## WHAT YOU NEED TO DO
Look below for the line that has "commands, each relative"; output exactly from it through the line that has "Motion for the", and leave the pictures out.

## INFORMATION
————————

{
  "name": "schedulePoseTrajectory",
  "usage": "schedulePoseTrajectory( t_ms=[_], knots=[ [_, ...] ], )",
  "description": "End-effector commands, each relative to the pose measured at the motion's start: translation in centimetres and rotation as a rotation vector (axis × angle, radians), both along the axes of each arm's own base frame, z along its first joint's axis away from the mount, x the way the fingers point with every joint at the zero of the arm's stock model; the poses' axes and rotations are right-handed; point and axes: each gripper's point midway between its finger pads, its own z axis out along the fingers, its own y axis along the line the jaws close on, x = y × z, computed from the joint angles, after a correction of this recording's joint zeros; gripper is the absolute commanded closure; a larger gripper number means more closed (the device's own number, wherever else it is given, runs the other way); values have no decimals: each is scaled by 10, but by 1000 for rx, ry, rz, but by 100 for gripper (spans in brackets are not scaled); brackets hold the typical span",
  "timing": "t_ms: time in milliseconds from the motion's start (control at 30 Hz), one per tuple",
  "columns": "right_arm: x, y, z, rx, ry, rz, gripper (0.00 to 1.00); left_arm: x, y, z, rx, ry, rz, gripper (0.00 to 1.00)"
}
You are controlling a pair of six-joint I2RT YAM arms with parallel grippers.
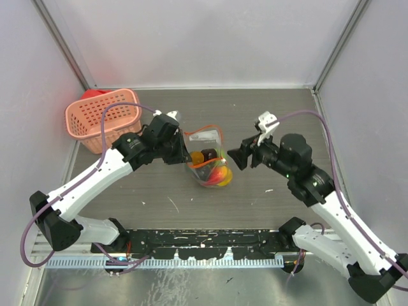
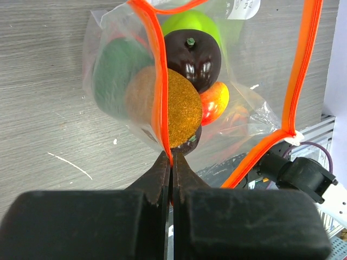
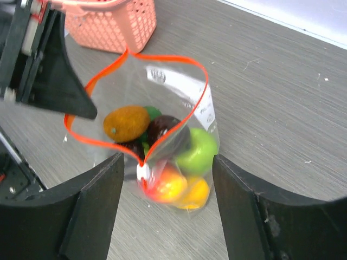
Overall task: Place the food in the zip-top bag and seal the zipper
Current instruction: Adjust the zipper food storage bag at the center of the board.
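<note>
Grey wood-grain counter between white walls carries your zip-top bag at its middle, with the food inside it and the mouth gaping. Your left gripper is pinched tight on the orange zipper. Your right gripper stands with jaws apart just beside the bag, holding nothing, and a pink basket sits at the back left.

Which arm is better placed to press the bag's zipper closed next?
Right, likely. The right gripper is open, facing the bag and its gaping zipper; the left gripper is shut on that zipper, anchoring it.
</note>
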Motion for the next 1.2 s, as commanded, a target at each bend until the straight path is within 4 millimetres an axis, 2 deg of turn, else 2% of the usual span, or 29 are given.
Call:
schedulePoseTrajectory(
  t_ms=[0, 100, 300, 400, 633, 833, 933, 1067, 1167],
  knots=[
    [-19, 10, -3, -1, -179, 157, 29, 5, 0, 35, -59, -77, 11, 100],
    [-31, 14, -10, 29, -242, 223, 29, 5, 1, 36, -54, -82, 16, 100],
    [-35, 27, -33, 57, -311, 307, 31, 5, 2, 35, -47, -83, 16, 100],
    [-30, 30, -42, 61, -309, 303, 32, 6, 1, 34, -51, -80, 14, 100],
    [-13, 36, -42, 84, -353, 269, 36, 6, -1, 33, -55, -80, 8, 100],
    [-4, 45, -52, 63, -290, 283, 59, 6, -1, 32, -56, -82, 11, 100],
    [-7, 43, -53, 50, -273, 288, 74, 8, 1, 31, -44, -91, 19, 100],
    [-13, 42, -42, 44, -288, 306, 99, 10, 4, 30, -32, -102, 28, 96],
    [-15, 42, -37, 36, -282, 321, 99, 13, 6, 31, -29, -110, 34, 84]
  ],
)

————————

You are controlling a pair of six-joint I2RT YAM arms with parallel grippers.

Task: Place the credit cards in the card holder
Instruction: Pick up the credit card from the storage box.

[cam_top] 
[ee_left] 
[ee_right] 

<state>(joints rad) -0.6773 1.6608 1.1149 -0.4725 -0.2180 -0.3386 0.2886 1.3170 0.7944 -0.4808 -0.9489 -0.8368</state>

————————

## TASK ANSWER
  "description": "End-effector commands, each relative to the pose measured at the motion's start: translation in centimetres and rotation as a rotation vector (axis × angle, radians), both along the axes of each arm's own base frame, z along its first joint's axis away from the mount, x the way the fingers point with every joint at the zero of the arm's stock model; the poses' axes and rotations are right-handed; point and axes: each gripper's point midway between its finger pads, its own z axis out along the fingers, its own y axis along the line the jaws close on, x = y × z, computed from the joint angles, after a correction of this recording's joint zeros; gripper is the absolute commanded closure; a larger gripper number means more closed (the device's own number, wherever else it is given, runs the other way); values have no decimals: each is scaled by 10, but by 1000 for rx, ry, rz, but by 100 for gripper (spans in brackets are not scaled); brackets hold the typical span",
  "timing": "t_ms: time in milliseconds from the motion's start (control at 30 Hz), one per tuple",
  "columns": "right_arm: x, y, z, rx, ry, rz, gripper (0.00 to 1.00); left_arm: x, y, z, rx, ry, rz, gripper (0.00 to 1.00)"
}
You are controlling a pair of six-joint I2RT YAM arms with parallel grippers.
Overall task: Place the food in the zip-top bag and seal the zipper
Current instruction: Adjust the zipper food storage bag at the center of the board.
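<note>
Grey wood-grain counter between white walls carries your zip-top bag at its middle, with the food inside it and the mouth gaping. Your left gripper is pinched tight on the orange zipper. Your right gripper stands with jaws apart just beside the bag, holding nothing, and a pink basket sits at the back left.

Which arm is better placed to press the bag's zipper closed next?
Right, likely. The right gripper is open, facing the bag and its gaping zipper; the left gripper is shut on that zipper, anchoring it.
</note>
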Motion for the next 1.2 s, as commanded, a target at each bend until the straight path is within 4 millimetres an axis, 2 deg of turn, else 2% of the usual span, or 29 are given.

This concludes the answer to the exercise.